Collected material>
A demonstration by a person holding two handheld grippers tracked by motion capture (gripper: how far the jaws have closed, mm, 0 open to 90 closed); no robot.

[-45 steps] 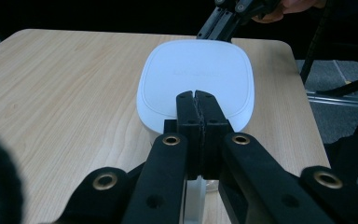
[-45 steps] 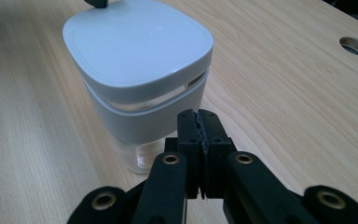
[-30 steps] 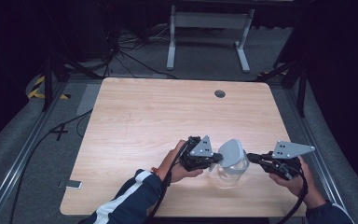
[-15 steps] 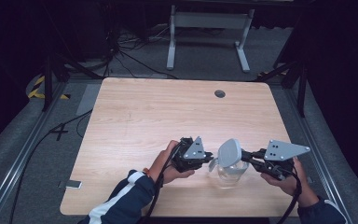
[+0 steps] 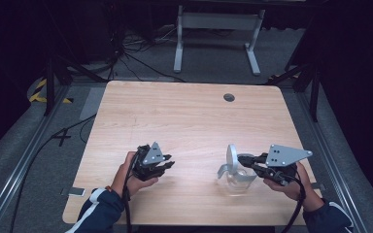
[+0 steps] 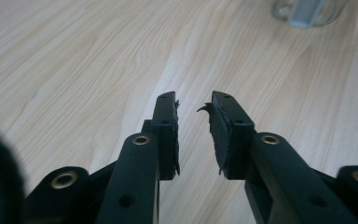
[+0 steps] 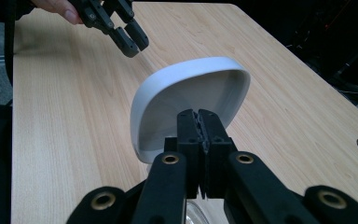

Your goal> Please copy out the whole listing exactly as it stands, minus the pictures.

Result for this exercise>
A demonstration by a person holding two handheld grippers tracked by motion capture (gripper: how far the jaws have closed, mm, 0 open to 90 closed); no robot.

[-45 steps] 
[-45 steps] 
[-30 steps] 
[-15 steps] 
[+0 steps] 
[+0 steps] 
[+0 steps] 

The submitted answer is complete.